Automated Writing Feedback

More Info
expand_more

Abstract

The rising number of students challenges the teacher’s time-consuming task to provide consistent and high-quality feedback for all students. To address the traditional education’s challenges, researchers refer to online educational tools to assist teachers. Although large writing tools (for instance, Grammarly and Microsoft Editor) assist students to write effectively, their primary objective is not to educate students. Therefore, we propose RevisionCoach – an automated writing feedback system that iteratively constructs educational, localized feedback to assist students to learn how to write. Clear and effective writing is important for students to succeed in academic endeavors and allows teachers to focus on feedback for the assignment’s primary task. RevisionCoach’s objective is to educate, and for that reason, the design considers learning by deliberate practice, differentiated learning, and self-regulated learning. In addition, RevisionCoach’s feedback has four layers: a sentence-level mistake highlight, an assessment category (coherence, cohesion, readability, and formality), a correction category (rewrite, reword, and rephrase), and a correction suggestion.

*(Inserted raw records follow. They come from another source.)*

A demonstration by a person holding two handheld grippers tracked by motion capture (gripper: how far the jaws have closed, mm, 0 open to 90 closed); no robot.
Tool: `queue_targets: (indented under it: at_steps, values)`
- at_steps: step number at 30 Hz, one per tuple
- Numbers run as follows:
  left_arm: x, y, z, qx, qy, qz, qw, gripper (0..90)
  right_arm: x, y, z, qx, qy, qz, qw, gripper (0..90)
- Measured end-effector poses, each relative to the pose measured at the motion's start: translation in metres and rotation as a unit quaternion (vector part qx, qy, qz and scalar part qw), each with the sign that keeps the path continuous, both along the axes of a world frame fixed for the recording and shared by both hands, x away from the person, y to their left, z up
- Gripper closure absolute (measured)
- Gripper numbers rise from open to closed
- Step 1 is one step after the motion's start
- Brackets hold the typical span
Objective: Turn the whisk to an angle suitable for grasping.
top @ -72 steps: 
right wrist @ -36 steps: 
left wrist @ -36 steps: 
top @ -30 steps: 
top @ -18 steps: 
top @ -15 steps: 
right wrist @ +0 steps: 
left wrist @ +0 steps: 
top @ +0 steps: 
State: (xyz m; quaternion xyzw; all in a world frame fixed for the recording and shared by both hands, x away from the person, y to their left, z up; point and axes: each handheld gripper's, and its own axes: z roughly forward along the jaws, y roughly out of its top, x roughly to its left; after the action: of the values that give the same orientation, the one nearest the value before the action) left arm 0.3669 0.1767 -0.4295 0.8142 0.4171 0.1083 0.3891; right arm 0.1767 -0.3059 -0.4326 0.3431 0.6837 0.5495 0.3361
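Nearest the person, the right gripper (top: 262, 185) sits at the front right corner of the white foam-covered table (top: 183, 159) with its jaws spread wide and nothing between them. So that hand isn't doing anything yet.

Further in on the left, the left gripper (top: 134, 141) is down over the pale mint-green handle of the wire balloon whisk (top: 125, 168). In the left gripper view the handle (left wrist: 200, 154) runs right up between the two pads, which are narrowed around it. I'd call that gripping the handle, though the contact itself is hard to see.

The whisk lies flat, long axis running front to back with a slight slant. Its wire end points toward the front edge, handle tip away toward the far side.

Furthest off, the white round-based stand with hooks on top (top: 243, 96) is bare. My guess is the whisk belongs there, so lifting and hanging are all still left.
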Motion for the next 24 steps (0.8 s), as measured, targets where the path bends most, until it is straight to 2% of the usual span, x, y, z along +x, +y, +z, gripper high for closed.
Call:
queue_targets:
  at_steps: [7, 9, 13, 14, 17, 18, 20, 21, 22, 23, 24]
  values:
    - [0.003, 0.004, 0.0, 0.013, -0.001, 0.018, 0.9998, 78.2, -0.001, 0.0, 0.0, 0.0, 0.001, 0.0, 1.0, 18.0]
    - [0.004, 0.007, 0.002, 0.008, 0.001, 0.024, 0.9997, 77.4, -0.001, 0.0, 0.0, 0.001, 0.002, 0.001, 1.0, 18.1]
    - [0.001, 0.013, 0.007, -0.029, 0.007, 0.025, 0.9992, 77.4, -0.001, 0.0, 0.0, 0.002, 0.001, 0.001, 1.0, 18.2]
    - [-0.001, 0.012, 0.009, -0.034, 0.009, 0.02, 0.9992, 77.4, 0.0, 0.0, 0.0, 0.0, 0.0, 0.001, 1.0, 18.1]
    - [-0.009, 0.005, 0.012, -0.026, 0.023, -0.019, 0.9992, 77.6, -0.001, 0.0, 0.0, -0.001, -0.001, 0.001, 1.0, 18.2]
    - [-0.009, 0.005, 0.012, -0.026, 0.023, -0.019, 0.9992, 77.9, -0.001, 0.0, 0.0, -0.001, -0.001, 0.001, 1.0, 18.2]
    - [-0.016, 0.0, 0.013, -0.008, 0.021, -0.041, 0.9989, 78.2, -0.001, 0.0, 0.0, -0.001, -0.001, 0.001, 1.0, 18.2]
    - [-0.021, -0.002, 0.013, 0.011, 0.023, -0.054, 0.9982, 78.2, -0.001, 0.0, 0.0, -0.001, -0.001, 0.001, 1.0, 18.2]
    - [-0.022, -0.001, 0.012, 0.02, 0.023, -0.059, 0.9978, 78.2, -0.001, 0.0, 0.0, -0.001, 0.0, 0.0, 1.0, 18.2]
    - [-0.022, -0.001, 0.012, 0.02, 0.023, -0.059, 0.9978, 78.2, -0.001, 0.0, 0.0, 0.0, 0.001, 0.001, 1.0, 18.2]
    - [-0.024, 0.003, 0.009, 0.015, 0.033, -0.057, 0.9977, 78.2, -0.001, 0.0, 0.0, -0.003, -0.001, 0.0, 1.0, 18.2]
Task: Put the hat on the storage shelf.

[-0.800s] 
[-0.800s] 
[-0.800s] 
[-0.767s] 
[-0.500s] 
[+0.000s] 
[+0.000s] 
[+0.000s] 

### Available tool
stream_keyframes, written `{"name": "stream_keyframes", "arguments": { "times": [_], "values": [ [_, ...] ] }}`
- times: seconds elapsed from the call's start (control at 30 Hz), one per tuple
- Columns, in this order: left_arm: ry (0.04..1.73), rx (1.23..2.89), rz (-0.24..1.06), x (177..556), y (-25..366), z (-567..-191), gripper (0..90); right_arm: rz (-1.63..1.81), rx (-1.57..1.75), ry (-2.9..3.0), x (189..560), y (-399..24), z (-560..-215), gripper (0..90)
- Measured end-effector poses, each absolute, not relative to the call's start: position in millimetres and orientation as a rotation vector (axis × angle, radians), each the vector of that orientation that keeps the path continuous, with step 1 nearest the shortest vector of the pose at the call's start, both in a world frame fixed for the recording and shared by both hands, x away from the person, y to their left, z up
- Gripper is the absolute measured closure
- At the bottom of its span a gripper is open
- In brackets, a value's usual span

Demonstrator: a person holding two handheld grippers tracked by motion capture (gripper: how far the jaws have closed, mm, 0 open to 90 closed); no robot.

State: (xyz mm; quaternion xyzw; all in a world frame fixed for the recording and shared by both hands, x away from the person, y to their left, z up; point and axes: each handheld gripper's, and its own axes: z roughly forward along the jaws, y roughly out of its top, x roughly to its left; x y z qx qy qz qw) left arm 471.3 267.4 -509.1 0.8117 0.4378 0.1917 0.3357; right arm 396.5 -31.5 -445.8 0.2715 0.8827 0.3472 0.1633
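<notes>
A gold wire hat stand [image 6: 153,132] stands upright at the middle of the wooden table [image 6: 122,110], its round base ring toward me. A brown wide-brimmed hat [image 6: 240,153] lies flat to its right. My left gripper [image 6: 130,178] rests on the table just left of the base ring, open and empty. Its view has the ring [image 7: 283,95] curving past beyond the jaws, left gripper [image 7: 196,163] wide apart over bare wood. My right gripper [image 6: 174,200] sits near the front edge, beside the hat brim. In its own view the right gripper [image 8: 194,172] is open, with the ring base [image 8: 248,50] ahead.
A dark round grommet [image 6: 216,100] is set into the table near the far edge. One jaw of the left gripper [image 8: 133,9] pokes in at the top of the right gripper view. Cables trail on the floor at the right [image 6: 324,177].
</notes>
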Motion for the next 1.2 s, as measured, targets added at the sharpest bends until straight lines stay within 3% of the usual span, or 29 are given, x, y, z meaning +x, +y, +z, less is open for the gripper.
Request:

RevisionCoach’s categorized feedback allows for convenient evaluation that addresses RevisionCoach’s capability to predict the writing mistake’s importance. In the evaluation, we ask writing experts, students, Grammarly, and Microsoft Editor to find writing mistakes in text and to rate the mistake’s importance. Compared to the experts’ importance predictions, RevisionCoach predicts the mistake importances more accurately (1.89 mean square error (MSE)) than a random baseline (2.70 MSE), student baseline (2.50 MSE), Grammarly (2.52 MSE), and Microsoft Editor (2.02 MSE). Furthermore, the study illustrates the experts’ challenge to provide localized feedback for writing skills because the experts have merely 71.2% agreement about the top 2 most severe mistakes. At the same time, RevisionCoach achieves an average agreement of 72.9% with the experts’ mistake predictions.